“Whom to marry, and when will it happen–these two questions define every woman’s existence, regardless of where she was raised or what religion she does or doesn’t practice … even if the answers are nobody and never.” – Spinster

So opens Kate Bolick’s memoir, SPINSTER (Crown) which has tongues wagging in numerous circles that enjoy discussing such topics; chat shows, call-in radio fests, “The View,” you get my idea.

I for one, never felt compelled to get married. My parents were pioneers in the early 70s divorce movement, so that did a good job souring me on the whole “happily ever after thing.” My ambitions included finishing high-school and being the first in my family to graduate from college.

I dabbled in dating, but never felt like I needed to be part of a pair to matter. I had girlfriends who dated non-stop, man after man; they exhausted me with their drama.

Now that the demographics in 2015 show nearly fifty-percent of women are putting off marriage, Bolick makes an argument for the return of spinsters in her memoir, SPINSTER, only an updated modern kind. She digs back into the past introducing us to five woman who were single pioneers in their day. Maeve Brennan (1917-1993), essayist at the New Yorker; Neith Boyce (1872-1951), columnist at Vogue; Edna St. Vincent Millay (1892-1950), poet and legendary lover; Edith Wharton (1862-1937), novelist and grand dame; and Charlotte Perkins Gilman (1860-1935), social visionary and prolific writer.

No longer should the word spinster be maligned or conjure up the image of the badly dressed, lonely old maid living alone, with stacks of newspapers and her cat. It’s time to embrace the 2015 spinster – a woman who choses being single or in a relationship while living a full life. It’s all about choice!

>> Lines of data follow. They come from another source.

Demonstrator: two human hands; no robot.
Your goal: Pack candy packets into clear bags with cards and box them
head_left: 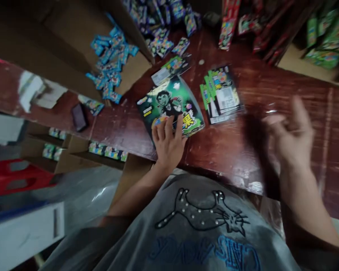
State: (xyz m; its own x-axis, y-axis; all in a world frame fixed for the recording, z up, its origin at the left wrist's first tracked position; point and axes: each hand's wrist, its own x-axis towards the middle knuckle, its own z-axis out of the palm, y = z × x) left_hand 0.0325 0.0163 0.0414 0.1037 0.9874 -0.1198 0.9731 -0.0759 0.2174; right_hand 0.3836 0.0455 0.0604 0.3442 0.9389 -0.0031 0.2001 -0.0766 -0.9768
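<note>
- Left hand (169, 143): fingers spread on box (172, 98), near front edge of table (214, 148).
- Right hand (295, 141): blurred, thumb and finger apart, over table, right of packs (223, 95).
- Packs: overlapping, just right of box.

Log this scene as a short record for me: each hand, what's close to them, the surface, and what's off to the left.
Left hand: fingers resting on a green package with a cartoon figure
Right hand: raised over the table, blurred; whether it holds anything is unclear
Between hands: fanned black-and-green packets
Surface: dark red table
Off left: cardboard box with small blue packets
</note>
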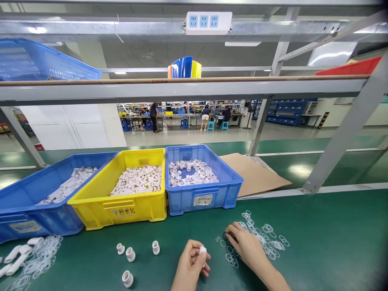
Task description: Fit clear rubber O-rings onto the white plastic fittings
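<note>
My left hand [192,262] is closed round a small white plastic fitting [203,250] near the table's front edge. To its right, my right hand [245,244] reaches down into a spread of thin translucent rings [266,242], its thumb and fingertips pressed together at the pile's left side. What those fingertips hold, if anything, is too small to make out. Several white fittings stand apart on the green table left of my hands, among them one [155,247] near the yellow bin and one [127,279] closer to me.
Behind the hands sit a blue bin [203,198], a yellow bin [121,210] and another blue bin [39,220], all holding white parts. More rings [42,258] and white tubes [18,262] lie at far left. Cardboard [251,173] and a metal post [339,133] are at right.
</note>
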The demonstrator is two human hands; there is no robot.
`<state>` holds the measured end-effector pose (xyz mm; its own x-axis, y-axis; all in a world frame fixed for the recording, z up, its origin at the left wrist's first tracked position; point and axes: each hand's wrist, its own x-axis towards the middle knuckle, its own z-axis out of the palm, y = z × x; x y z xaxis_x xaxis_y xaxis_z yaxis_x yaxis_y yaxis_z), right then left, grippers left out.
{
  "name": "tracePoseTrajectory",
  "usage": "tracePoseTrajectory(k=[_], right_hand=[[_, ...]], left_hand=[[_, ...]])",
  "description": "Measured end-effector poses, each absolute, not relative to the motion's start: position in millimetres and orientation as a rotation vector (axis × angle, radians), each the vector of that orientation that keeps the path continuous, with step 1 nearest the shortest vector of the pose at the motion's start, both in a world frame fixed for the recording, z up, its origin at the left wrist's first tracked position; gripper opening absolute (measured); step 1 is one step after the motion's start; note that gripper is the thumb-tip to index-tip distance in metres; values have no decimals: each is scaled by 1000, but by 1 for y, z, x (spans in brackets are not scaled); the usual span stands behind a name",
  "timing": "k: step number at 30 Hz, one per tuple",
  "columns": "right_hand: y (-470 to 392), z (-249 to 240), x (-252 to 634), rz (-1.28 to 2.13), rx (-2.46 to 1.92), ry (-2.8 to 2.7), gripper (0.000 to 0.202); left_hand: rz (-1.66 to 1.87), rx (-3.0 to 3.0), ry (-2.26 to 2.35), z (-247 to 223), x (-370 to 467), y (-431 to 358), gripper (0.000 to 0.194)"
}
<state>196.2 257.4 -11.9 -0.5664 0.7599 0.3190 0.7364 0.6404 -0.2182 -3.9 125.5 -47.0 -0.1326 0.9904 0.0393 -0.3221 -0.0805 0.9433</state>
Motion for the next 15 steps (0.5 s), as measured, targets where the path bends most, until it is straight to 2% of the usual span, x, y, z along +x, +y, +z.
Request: tracePoseTrajectory(k=[4,11,15], right_hand=[[251,-2,194,137,-1197,-2456,26],[216,27,167,832,-870,-2325,22],[202,30,157,997,-791,-2293,21]], left_hand=[[1452,940,1029,-44,-3,124,60],[1472,955,942,-42,0,121,67],[1440,972,901,-45,0,123,72]])
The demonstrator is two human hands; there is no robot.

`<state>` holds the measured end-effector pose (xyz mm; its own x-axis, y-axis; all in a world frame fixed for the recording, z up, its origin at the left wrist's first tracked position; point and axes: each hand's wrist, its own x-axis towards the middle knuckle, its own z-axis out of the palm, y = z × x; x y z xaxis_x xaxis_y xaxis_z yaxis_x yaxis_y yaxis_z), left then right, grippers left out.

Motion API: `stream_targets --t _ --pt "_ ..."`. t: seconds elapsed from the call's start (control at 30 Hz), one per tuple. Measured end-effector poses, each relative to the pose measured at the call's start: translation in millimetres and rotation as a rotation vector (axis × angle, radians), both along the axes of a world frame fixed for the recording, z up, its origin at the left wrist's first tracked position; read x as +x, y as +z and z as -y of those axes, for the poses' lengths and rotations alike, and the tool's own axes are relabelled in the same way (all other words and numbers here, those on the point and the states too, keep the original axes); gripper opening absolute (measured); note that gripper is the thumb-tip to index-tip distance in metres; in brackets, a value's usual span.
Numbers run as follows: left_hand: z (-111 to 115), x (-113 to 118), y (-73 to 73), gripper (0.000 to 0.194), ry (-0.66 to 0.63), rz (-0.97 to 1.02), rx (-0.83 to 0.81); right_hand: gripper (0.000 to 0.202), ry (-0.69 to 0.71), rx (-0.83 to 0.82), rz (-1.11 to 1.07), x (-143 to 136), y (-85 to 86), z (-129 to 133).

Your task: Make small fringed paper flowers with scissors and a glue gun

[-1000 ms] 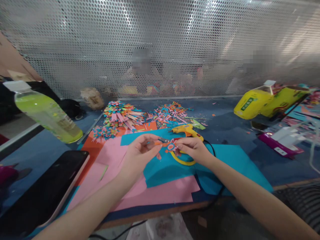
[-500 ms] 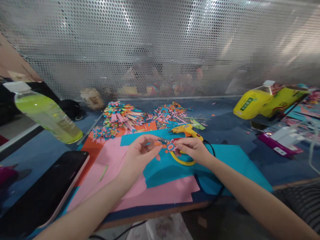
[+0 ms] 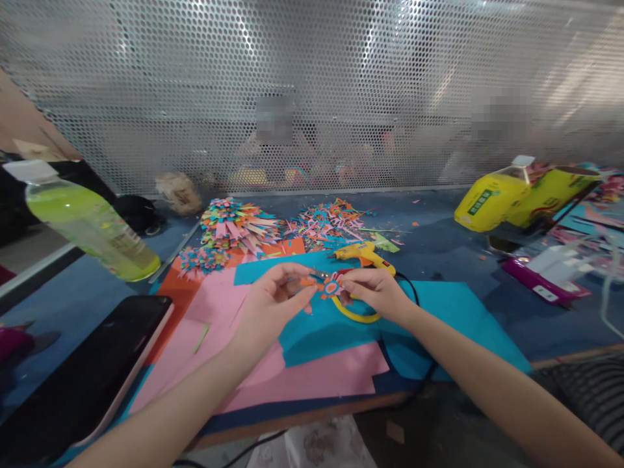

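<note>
Over a blue paper sheet (image 3: 316, 341), both my hands meet at a small paper flower (image 3: 332, 288) with a ringed centre and orange and pink petals. My right hand (image 3: 373, 292) pinches the flower's right edge. Fingers and thumb of my left hand (image 3: 280, 296) close on a small orange paper piece (image 3: 308, 282) at its left side; whether the two are joined I cannot tell. Beneath the hands lies a yellow loop (image 3: 358, 317), apparently a scissors handle, partly covered. A yellow glue gun (image 3: 363, 253) rests just behind them.
Fringed paper flowers (image 3: 234, 224) and a heap of paper strips (image 3: 329, 221) lie behind. Pink sheets (image 3: 195, 338) spread underneath. At left are a phone (image 3: 92, 370) and a drink bottle (image 3: 92, 224); at right, a yellow bottle (image 3: 492, 198) and a purple power strip (image 3: 541, 281). Perforated metal (image 3: 322, 78) stands behind.
My left fingertips have shifted slightly around the orange piece, and the flower has turned a little. Both hands stay in nearly the same place.
</note>
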<state>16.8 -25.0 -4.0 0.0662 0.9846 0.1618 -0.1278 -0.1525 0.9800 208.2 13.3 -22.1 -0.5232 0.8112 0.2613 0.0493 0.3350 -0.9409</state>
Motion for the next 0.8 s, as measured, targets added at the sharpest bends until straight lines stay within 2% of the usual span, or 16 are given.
stream_targets --t 0.8 --pt "-3.4 -0.9 -0.5 0.015 0.001 -0.02 0.032 0.024 -0.014 0.057 0.017 -0.7 -1.8 -0.5"
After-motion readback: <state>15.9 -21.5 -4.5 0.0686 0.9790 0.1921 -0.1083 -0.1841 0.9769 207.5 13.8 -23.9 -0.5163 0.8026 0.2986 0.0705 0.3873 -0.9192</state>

I recently listened to an interview between Kate Bolick and Tom Ashbrook  on NPR to promote SPINSTER and she said she is currently “seeing a wonderful man,” and that “she is a spinster in love.”

In the spirit of self-disclosure, I’d be celebrating my 25th wedding anniversary with my husband – only he’s my ex, because we divorced eight years ago. Go figure!

Thank you Shelf-Awareness http://www.shelf-awareness.com and Crown Publishers http://www.crownpublishers.com for providing a copy of SPINSTER for an honest review.

You can check out http://www.katebolick.com for all things KATE!

I have one copy of SPINSTER to giveaway. Just leave a comment about your experience being single or married. This is going to be fun. We’ll pick a winner Monday, May 11th. Good Luck!

You can also check out more of my reviews and news about my novel, “Viewer Discretion Advised” at http://www.cindyroesel.com

20 thoughts on “SPINSTER by Kate Bolick & GIVEAWAY

  1. I love being married. My husband and I have a strong and loving relationship.
    When I was single, I embraced who I was and made sure to love myself before loving someone else. I took improv theater classes and had a blast with those. I even treasured my alone time and would shut off the phone and have movie marathons or read in a bubble bath with relaxing music and candles. (I still do the latter sometimes.)

    Liked by 1 person

  2. I’ve been single pretty much my whole life and it’s fine for the most part. Sometimes I wish I had a boyfriend but then I think about giving up all my free time and I’m okay with being single, lol.

    Liked by 1 person

  3. I did not marry until I was 36 years old. I was blessed with my daughter during my 16 year marriage. I became single again in my 50’s. Life is very interesting indeed and feel blessed to live in a time where woman are free to make choices!

    Liked by 1 person

  4. It’s wonderful to have the freedom to choose whether or not to wed – especially when one thinks of all the child brides/ women considered to be property around the world. Given life expectancy data, women should be prepared to live alone in a productive fashion, because that day may well come. My mother in law, now almost 95, buried two husbands and continues to live independently. Perhaps we all need to be a bit of a “spinster.”

    Liked by 1 person

  5. I got married at age 18 and have been married 29 years this September. I enjoyed being young when I had my children. It was a good decision for me.

    Liked by 1 person

  6. Thanks for this fascinating giveaway. I have been married for 45 years this May, and when I married I was very young. Now I wonder where the years have gone and how things have changed.